Vous avez émis une hypothèse sur les villages au Néolithique, d’après des rejets de consommation trouvés aux abords des maisons. Pouvez-vous la résumer ?
L. H. : Nous avons fouillé pendant de nombreuses années un village du Néolithique ancien à Cuiry-lès-Chaudardes dans l’Aisne. Le village était probablement divisé en trois quartiers : un où l’on consommait plus de mouton, un où l’on consommait plus de bovins et un où l’on consommait plus de produits de la chasse, dont le sanglier. Cela ne veut pas dire que chaque maison était spécialisée dans une consommation particulière, car tout le monde avait un régime alimentaire identique. Ce sont simplement des surplus qui ont été mis en évidence. De plus, on a remarqué que selon que la maison soit de grande ou de petite taille les restes de consommation différaient : les grandes maisons étaient associées à une abondance des animaux d’élevage, alors que les petites avaient un nombre important d’animaux sauvages, en particulier du sanglier. Il s’avère que c’était aussi le cas dans d’autres villages des Hauts-de-France et d’Île-de-France.

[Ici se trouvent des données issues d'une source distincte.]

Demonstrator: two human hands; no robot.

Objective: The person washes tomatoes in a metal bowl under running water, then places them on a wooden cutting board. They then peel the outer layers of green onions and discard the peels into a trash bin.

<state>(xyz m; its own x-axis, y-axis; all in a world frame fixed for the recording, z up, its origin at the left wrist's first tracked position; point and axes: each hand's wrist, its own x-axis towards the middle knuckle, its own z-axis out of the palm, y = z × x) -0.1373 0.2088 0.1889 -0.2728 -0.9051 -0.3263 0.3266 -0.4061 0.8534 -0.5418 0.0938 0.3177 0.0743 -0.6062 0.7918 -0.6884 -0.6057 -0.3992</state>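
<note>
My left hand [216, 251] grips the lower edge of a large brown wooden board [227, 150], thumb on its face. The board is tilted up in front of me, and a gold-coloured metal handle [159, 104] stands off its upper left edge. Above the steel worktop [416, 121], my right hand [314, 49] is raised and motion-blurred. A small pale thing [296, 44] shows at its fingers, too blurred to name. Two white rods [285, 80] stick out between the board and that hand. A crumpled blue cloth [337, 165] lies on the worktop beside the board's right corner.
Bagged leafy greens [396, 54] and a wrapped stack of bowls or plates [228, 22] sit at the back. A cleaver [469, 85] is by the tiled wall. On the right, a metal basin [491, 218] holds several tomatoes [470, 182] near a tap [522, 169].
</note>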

Traces d’une maison danubienne vers -5000 à Chambly, dans l’Oise.
© Inrap
Dans ces grandes maisons au bétail abondant, on trouve aussi des meules à grain et des céramiques montées traditionnellement, par le biais de deux ou trois techniques. En revanche, dans les petites maisons, à présence importante de gibier, on trouve des outils servant à tanner les peaux ou exploiter les ressources animales et des techniques variées de montage de vase. Nous avons émis une nouvelle hypothèse, avec les collègues travaillant sur les mobiliers céramiques et de mouture, pouvant expliquer ces différences. Les grandes maisons abriteraient des familles élargies, économiquement mature, alors que les petites maisons accueilleraient de jeunes couples venant de s’installer ; les échanges entre les deux types d’habitations étant certainement nombreux.

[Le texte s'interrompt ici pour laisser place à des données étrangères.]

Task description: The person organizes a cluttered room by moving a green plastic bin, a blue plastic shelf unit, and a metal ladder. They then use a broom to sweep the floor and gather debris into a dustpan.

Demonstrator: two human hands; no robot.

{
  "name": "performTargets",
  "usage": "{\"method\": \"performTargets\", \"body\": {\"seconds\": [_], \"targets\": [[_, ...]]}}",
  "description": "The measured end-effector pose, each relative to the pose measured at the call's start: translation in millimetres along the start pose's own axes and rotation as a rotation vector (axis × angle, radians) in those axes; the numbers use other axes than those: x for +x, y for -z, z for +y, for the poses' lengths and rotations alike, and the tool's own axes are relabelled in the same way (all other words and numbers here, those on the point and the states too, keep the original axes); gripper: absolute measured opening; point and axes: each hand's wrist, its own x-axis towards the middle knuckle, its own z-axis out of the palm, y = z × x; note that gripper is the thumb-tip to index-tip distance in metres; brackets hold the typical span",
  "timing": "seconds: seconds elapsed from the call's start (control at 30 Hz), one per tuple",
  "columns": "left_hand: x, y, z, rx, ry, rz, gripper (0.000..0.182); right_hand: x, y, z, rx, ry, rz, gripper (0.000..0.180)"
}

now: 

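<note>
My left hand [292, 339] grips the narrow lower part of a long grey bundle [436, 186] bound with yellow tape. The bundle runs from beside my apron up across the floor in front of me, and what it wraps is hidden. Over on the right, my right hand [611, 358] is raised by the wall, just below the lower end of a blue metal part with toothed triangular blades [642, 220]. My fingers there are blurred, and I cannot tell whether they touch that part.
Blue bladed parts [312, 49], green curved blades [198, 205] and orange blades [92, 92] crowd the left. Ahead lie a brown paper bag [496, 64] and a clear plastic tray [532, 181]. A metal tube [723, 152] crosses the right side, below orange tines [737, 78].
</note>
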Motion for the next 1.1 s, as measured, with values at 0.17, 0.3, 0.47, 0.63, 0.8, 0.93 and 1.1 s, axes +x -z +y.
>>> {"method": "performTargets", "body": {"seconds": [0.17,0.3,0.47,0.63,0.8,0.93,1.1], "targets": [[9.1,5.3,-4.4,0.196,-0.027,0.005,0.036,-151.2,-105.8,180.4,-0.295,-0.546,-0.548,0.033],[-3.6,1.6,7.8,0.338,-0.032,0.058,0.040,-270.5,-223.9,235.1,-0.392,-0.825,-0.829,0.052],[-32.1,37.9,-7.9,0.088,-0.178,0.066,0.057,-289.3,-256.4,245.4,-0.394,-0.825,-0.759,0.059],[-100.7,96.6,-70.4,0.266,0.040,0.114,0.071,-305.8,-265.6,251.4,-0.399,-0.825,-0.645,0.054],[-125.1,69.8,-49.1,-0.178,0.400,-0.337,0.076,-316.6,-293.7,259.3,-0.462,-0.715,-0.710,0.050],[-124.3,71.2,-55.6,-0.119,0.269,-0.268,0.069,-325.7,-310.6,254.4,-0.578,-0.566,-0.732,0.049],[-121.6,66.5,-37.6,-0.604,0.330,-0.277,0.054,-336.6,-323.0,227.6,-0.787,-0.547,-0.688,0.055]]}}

Composition d'un hameau à Cuiry-lès-Chaudardes aux phases précoce et moyenne de la séquence locale LBK (Rubané) : une grande maison avec des proportions plus élevées de bovins ou de caprins, une petite maison avec des proportions plus élevées de grand et petit gibier, notamment de sanglier, et plusieurs petites et moyennes maisons sans tendance particulière de ce type.
© Lamys Hachem, Ginette Auxiette, Inrap
Les surplus que vous avez observés sont-ils indicatifs de structures sociales dans un sens plus large ?

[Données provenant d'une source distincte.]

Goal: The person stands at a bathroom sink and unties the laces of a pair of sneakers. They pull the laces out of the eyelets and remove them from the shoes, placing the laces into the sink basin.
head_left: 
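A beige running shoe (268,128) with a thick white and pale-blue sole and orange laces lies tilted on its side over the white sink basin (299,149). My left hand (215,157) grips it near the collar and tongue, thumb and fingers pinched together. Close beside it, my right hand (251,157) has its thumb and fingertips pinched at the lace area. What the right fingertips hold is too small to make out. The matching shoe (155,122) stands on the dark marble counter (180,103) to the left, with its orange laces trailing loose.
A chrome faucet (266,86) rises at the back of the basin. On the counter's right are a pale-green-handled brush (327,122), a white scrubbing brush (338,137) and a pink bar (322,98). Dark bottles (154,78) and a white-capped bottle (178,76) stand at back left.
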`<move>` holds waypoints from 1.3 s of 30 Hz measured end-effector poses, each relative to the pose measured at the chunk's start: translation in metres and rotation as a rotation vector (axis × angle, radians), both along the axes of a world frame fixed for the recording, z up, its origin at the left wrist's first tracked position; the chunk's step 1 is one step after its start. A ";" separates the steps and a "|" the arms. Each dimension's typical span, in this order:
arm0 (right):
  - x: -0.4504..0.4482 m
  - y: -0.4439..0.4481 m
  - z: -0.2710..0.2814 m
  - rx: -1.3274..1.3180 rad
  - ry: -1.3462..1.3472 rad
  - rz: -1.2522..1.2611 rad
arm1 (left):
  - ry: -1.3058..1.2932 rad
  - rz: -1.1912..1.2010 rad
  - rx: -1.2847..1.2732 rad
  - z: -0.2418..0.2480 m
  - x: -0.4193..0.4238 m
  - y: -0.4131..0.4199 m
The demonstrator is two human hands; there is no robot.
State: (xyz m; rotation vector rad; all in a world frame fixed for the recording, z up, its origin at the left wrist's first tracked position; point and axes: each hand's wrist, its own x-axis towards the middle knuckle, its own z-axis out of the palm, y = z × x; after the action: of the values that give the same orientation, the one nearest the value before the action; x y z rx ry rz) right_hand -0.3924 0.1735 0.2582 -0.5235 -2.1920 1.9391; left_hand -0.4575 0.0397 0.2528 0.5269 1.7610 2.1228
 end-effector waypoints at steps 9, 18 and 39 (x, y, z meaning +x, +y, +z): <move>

L. H. : À Fleury-sur-Orne (Calvados), où une grande nécropole du Néolithique moyen a été fouillée, on trouve des monuments funéraires où gisent des dizaines de moutons sacrifiés accompagnant les inhumés. Là, il y a un rapport direct entre ce que va devenir le défunt, ou ce qu’il a été dans la vie et l’animal. Cela permet de discerner dans ce cas la présence d’inégalités sociales par la de mise en valeur de personnages centraux (éleveurs ? chasseurs ? guerriers ?).
En dehors du domaine funéraire, il existe des lieux que l’on nomme enceintes. Ce sont des fossés circulaires qui ont été creusés sur plusieurs hectares, à l’intérieur desquels on retrouve des dépôts d’animaux sacrifiés. Ces enceintes correspondent au Néolithique moyen à une phase d’occupation plus intense des territoires ainsi qu’à une compétitivité pour l’accès aux ressources, et à une formation de groupes ou de « tribus » qui se différencient les uns des autres tout en ayant une même base culturelle. Les enceintes ont été probablement construites pour servir de lieux de rassemblement à ces tribus, se livrer à des échanges, des marchés, des alliances (ou des trahisons !), scellés notamment par des festins et des sacrifices d’animaux. Dans ces contextes, ce n’est pas tellement le funéraire qui est mis en avant, mais plutôt des rituels « religieux ». Les ancêtres ne sont pas exclus de ces réunions, on trouve des ossements humains, fémur ou crânes par exemple, probablement très significatifs pour ces populations, à côté d’une poterie et d’un animal sacrifié.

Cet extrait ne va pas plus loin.